**Record excerpts:**

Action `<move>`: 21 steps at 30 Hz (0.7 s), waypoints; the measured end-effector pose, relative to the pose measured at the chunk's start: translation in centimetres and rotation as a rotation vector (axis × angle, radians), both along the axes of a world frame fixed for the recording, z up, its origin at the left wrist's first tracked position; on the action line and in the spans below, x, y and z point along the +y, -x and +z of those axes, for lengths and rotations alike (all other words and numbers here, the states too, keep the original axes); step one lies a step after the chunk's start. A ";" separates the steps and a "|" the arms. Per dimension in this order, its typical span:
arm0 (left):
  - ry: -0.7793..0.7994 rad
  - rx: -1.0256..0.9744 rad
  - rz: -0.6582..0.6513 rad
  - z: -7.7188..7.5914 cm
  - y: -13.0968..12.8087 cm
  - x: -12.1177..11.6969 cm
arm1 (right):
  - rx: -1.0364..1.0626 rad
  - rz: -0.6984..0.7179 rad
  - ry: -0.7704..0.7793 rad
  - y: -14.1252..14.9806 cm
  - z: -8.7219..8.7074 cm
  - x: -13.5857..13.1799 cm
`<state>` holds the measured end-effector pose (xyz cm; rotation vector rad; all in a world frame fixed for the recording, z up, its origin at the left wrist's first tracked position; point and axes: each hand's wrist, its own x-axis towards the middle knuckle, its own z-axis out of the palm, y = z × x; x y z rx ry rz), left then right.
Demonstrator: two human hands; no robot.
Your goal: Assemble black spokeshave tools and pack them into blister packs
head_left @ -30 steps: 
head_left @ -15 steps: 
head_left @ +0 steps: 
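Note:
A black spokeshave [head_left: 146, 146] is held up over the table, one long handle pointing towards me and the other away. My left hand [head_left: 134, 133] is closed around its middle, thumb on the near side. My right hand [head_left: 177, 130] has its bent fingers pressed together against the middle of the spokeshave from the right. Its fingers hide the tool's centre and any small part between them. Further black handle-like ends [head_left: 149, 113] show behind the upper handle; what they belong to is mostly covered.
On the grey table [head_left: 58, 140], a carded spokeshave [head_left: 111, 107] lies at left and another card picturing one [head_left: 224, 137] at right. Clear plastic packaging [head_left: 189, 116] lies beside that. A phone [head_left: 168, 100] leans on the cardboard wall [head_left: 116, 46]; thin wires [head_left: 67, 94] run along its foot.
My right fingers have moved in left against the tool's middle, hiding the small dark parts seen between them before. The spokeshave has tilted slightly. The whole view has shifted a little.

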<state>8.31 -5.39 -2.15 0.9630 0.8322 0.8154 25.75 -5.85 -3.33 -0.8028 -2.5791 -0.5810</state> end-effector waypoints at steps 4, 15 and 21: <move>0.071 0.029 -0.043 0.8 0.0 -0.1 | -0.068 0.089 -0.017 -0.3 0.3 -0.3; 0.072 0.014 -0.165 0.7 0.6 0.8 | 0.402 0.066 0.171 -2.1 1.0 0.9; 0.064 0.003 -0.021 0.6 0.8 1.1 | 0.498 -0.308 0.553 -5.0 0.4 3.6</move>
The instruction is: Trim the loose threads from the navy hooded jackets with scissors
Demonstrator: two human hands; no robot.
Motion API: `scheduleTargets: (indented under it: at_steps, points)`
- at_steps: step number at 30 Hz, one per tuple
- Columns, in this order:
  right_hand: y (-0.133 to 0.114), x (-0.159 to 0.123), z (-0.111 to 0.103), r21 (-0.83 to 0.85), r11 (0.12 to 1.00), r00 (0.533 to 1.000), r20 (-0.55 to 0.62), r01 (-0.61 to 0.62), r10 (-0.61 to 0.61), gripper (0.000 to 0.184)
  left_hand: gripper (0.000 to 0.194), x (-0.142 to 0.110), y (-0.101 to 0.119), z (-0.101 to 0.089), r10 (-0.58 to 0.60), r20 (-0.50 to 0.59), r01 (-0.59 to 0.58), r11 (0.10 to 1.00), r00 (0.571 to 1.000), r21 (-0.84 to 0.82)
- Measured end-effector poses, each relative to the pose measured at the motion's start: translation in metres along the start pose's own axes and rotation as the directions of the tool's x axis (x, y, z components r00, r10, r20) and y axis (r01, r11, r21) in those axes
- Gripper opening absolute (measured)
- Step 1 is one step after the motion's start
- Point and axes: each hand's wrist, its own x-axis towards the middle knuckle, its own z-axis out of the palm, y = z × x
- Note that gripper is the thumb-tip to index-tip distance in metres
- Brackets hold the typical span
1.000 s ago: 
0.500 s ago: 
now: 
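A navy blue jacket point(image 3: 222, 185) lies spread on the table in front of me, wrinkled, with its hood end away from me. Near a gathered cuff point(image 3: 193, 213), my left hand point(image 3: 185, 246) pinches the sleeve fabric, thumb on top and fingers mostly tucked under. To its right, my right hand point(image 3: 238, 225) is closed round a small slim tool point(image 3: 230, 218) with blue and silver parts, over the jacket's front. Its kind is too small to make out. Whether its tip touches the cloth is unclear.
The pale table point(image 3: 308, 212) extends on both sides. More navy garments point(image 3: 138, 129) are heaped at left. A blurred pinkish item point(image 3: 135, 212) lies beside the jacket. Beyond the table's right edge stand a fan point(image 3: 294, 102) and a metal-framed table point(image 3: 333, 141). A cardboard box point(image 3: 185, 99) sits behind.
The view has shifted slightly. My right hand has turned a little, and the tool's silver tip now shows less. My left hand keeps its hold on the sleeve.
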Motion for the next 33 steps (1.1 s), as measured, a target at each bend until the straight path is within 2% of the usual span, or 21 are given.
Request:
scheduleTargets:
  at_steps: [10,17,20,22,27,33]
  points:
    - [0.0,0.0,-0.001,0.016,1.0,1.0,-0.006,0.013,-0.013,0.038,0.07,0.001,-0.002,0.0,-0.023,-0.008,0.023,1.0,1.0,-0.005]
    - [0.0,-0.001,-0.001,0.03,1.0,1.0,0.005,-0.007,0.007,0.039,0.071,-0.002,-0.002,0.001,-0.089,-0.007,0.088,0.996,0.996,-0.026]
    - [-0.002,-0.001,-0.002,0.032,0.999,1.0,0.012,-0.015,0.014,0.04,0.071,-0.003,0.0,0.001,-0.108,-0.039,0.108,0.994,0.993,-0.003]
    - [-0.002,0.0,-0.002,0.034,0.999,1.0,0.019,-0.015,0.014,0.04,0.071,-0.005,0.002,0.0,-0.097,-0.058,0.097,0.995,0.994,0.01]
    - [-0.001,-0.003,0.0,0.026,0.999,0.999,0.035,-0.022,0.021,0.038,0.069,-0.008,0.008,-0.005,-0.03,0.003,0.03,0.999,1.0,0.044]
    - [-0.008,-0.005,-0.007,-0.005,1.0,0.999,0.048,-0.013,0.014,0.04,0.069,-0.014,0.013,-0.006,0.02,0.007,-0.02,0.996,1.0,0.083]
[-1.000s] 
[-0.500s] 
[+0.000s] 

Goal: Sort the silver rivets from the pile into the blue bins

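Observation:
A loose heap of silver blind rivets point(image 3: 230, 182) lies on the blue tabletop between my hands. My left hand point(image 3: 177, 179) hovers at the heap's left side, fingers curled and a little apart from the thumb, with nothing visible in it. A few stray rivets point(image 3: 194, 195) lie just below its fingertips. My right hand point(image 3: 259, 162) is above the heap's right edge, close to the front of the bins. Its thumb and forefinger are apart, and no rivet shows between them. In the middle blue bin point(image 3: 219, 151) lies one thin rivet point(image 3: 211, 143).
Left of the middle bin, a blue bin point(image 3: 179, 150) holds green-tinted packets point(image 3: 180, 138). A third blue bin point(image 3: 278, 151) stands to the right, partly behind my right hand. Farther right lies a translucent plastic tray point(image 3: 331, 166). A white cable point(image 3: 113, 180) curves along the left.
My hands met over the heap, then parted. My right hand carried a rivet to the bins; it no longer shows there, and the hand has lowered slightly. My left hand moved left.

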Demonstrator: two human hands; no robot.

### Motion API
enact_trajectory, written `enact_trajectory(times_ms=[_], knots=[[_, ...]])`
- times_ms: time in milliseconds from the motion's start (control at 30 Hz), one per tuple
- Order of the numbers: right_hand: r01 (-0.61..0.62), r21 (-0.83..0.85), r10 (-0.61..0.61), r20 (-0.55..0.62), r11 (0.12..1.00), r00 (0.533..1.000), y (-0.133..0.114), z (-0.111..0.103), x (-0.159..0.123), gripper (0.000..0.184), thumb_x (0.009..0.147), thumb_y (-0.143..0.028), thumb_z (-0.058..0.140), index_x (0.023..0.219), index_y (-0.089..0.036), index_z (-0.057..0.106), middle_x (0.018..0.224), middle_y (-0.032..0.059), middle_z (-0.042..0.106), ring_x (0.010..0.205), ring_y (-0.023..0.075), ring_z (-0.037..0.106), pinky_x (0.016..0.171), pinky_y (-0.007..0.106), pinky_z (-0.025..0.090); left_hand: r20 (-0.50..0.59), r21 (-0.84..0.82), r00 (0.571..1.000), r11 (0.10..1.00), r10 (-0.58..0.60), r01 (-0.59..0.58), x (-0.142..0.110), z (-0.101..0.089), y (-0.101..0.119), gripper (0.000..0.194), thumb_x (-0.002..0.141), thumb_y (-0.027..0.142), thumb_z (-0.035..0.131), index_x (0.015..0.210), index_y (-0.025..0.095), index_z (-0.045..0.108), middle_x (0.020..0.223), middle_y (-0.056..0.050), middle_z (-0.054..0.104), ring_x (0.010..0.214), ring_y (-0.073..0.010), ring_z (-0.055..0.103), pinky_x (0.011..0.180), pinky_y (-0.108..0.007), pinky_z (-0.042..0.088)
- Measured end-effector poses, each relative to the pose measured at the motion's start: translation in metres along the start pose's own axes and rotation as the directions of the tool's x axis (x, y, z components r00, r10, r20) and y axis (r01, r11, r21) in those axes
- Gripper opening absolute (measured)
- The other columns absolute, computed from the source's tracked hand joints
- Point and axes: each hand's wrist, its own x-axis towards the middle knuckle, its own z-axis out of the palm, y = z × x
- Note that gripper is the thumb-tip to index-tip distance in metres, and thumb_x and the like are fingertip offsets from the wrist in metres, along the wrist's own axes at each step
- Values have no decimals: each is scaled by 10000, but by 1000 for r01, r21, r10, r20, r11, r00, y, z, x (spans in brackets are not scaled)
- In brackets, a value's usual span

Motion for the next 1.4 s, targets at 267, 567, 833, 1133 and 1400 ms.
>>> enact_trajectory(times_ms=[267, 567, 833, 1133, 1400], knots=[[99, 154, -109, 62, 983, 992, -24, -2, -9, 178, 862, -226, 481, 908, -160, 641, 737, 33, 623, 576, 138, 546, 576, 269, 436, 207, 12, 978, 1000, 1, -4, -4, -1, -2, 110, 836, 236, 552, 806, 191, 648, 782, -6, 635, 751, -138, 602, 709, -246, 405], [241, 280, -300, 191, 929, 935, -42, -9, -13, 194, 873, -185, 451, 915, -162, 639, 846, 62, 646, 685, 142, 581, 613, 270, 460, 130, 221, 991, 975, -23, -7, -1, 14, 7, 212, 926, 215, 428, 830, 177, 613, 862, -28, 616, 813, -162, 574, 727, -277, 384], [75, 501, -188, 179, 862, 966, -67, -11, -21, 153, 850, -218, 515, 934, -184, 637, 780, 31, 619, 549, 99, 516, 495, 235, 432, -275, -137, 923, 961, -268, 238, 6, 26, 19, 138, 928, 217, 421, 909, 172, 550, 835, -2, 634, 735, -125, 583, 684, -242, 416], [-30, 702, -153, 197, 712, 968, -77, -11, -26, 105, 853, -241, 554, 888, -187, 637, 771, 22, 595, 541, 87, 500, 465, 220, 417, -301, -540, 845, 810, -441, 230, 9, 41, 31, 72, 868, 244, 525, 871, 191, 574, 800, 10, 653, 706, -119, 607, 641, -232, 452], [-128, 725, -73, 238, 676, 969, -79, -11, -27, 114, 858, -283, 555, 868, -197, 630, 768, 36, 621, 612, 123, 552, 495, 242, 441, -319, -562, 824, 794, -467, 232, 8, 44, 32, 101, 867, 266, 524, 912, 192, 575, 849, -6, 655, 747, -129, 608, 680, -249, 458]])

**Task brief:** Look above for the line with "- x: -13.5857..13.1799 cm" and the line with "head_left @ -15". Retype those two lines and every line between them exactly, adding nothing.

**Completed exercise:**
  - x: -13.5857..13.1799 cm
`<state>` holds the measured end-effector pose (xyz cm; rotation vector rad; all in a world frame fixed for the recording, z up, its origin at the left wrist's first tracked position; point and axes: each hand's wrist, its own x-axis towards the middle knuckle, its own z-axis out of the palm, y = z × x; x y z rx ry rz), left then right.
Demonstrator: two human hands; no robot.
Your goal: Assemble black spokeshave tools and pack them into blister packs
head_left @ -30 steps: 
head_left @ -15 steps: 

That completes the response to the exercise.